Dans certains départements, la proportion de personnels titulaires est étonnement basse. Le département de psychologie de l’Université internationale de Floride, à Miami, a 2400 étudiants en 2ème cycle pour seulement 19 professeurs titulaires, selon le département d’autoévaluation. Il est possible pour un étudiant en 2ème cycle de psychologie d’obtenir son diplôme sans avoir assisté à un seul cours dispensé par un titulaire.
« On a atteint un point extrême » dit Suzanne Rose, professeur de psychologie, qui a démissionné en août de la direction du département notamment parce qu’elle ne pouvait pas embaucher le nombre nécessaire, selon elle, de professeurs titulaires. « Je suis vraiment préoccupée par la qualité ». Ronald Berkman, principal à Floride International, conteste ces chiffres en affirmant que le département de psychologie comporte 23 professeurs titulaires et 5 enseignants en contrat. Le département serait en cours de recrutement de 3 nouveaux titulaires selon le Dr Berkman. « Ceci ne veut pas dire qu’il n’en faudrait pas davantage, ce qui est le cas ». Le statut de titulaire importé aux Etats-Unis du système allemand avait pour but de garantir la liberté académique aux professeurs en les protégeant du licenciement. Certains soutiennent que cela protège aussi les incompétents et les paresseux et que parfois les universités se trouvent lestées de professeurs dont les disciplines ne sont plus d’actualité. Le manque de titularisations rend les auxiliaires plus vulnérables. Nombreux sont les cas où les professeurs non titulaires ont été licenciés après des querelles avec la direction pour des raisons aussi diverses que le système de notation des étudiants ou une divergence d’opinion sur des articles parus dans la presse. Ces dernières années, de nombreux syndicats ont tenté de se saisir du dossier des personnels auxiliaires. La Fédération américaine des enseignants a réussi à syndiquer des professeurs à plein temps en CDD à l’Université de Michigan Est ; sur les campus de l’université de Michigan à Ann Arbor, Deaborn et Flint, ils sont aussi parvenus à syndiquer des auxiliaires à temps partiel et à temps plein. Pour David Hecker, président de la fédération des enseignants : « les personnels auxiliaires sont tellement exploités que la seule difficulté pour les syndiquer c’est de les trouver ». Keith Hoeller, qui enseigne la philosophie depuis 17 ans à temps partiel à Seattle le définit en ces termes : « c’est un système de castes et nous sommes les intouchables de l’académie ».

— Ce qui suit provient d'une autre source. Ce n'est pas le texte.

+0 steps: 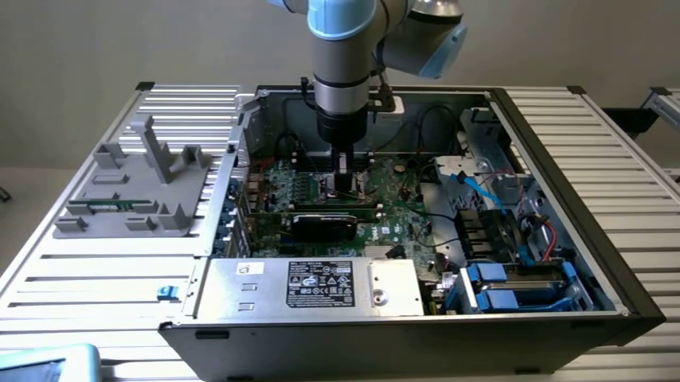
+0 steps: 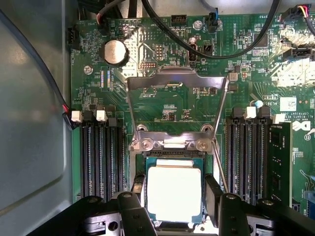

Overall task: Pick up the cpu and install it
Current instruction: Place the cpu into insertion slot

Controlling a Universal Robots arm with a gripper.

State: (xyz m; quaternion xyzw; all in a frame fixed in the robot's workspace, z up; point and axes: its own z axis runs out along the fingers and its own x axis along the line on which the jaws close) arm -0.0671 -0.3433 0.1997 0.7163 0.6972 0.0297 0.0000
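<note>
Arm (image 1: pixel 342 56) reaches straight down into the open pc case (image 1: pixel 595 263), which sits on the slatted bench (image 1: pixel 95 270). Gripper (image 1: pixel 345 189) is low over the green board (image 1: pixel 409 215), on the far side of the black card (image 1: pixel 334 224). A silver box (image 1: pixel 308 286) w/ white label is nearest the camera. Grey plastic stand (image 1: pixel 138 187) sits on the bench at the exterior view's left, well apart from the gripper.

Wrist view: cpu (image 2: pixel 174 192) has a silver square top w/ teal-ish rim. It lies flat and square btwn the two fingers (image 2: pixel 212 194), one against each side edge. Gripper is closed on the cpu, jaws roughly cpu-width apart. Cpu is at the socket, dark socket edge showing round it; can't tell if it's fully seated or a hair above.

Metal hold-down frame (image 2: pixel 177 78) is flipped open, its hinge bar w/ two screws just beside the cpu's far edge. Memory slots (image 2: pixel 101 157) flank the socket on both sides, and one bank has a stick (image 2: pixel 280 162) fitted. Coin battery (image 2: pixel 114 51) and black cables (image 2: pixel 231 49) are further off on the board, clear of the cpu.
</note>
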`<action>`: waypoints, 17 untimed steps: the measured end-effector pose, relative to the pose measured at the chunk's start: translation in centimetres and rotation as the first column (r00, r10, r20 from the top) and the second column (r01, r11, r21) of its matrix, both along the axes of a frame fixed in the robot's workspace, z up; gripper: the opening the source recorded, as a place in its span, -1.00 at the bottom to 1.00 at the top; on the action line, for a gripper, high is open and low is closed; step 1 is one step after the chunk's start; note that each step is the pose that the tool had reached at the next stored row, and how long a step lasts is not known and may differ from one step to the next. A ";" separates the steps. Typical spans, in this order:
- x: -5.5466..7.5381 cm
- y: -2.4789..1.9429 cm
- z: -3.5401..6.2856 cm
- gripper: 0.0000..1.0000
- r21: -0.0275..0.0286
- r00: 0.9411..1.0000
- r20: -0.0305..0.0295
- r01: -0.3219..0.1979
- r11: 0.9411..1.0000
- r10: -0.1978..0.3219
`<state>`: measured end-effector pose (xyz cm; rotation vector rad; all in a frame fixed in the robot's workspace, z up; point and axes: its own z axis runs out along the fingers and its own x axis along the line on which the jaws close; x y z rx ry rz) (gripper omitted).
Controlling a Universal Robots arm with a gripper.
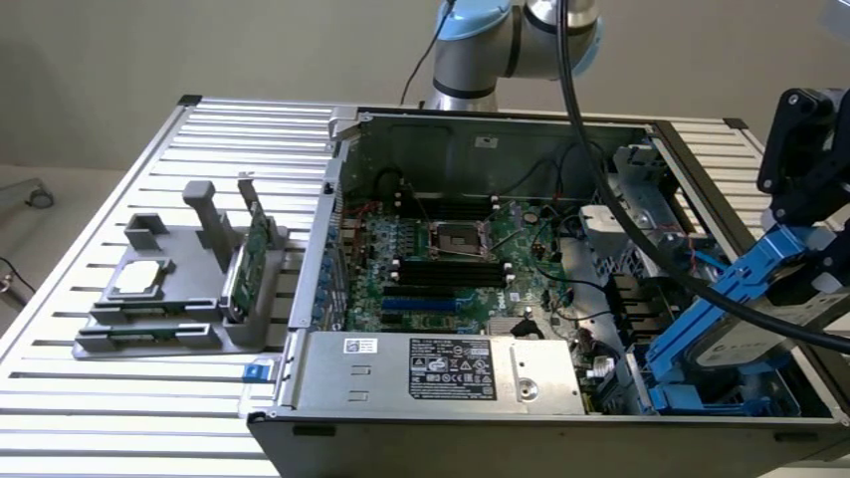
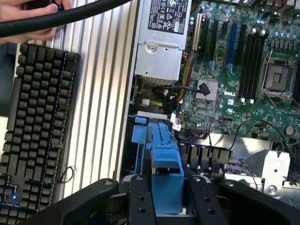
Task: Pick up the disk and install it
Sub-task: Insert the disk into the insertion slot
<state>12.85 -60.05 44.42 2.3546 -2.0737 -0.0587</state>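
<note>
The gripper [image 1: 813, 214] has its jaws closed on the disk [image 1: 742, 347], pressing its 2 bright blue carrier rails from either side. The disk hangs tilted just beneath the jaws, over the blue drive bay [image 1: 675, 390] in a corner of the open computer case [image 1: 398, 124]. The motherboard [image 1: 452, 259] lies off to one side of the jaws. The disk looks rigid, fairly heavy and sensitive to knocks. Its plastic rails likely flex slightly, so their middle seems the surest hold.
</note>
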 end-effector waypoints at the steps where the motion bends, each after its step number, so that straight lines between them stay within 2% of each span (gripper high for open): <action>1: -0.1 0.00 -0.01 -0.35 0.000 1.000 0.007 0.000 1.000 0.000; 3: -0.3 -0.01 -0.05 -0.35 0.001 1.000 0.017 0.000 1.000 0.000; 5: -0.6 -0.03 -0.08 -0.35 0.001 1.000 0.022 0.001 1.000 -0.001; 12: -1.1 -0.05 -0.05 -0.35 0.001 1.000 0.024 0.005 1.000 -0.005; 17: -1.1 -0.06 -0.08 -0.35 0.001 0.999 0.029 0.014 1.000 -0.014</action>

Aletia Droba a enseigné durant 10 ans comme professeur à temps partiel du côté de Detroit. Elle affirme avoir été payée moins de 1400 dollars pour un cours dans les universités locales et 2400 dollars la classe dans les universités. Mme Droba raconte qu’il lui est arrivé, certains semestres, de donner jusqu’à sept cours dans quatre universités locales, y compris de l’autre côté de la frontière, au Canada. Cet automne elle a décroché un temps plein en CDD. Durant l’automne et le printemps, elle va donner cinq cours, moins que ce qu’elle a souvent enseigné en un seul semestre à temps partiel. Les heures passées au volant, quant elle était en temps partiel, à courir d’une université à une autre ne manqueront pas à Mme Droba : « Mes étudiants me demandent souvent comment je fais pour connaître aussi bien l’actualité et je leur réponds que j’écoute la Radio publique nationale toute la journée ».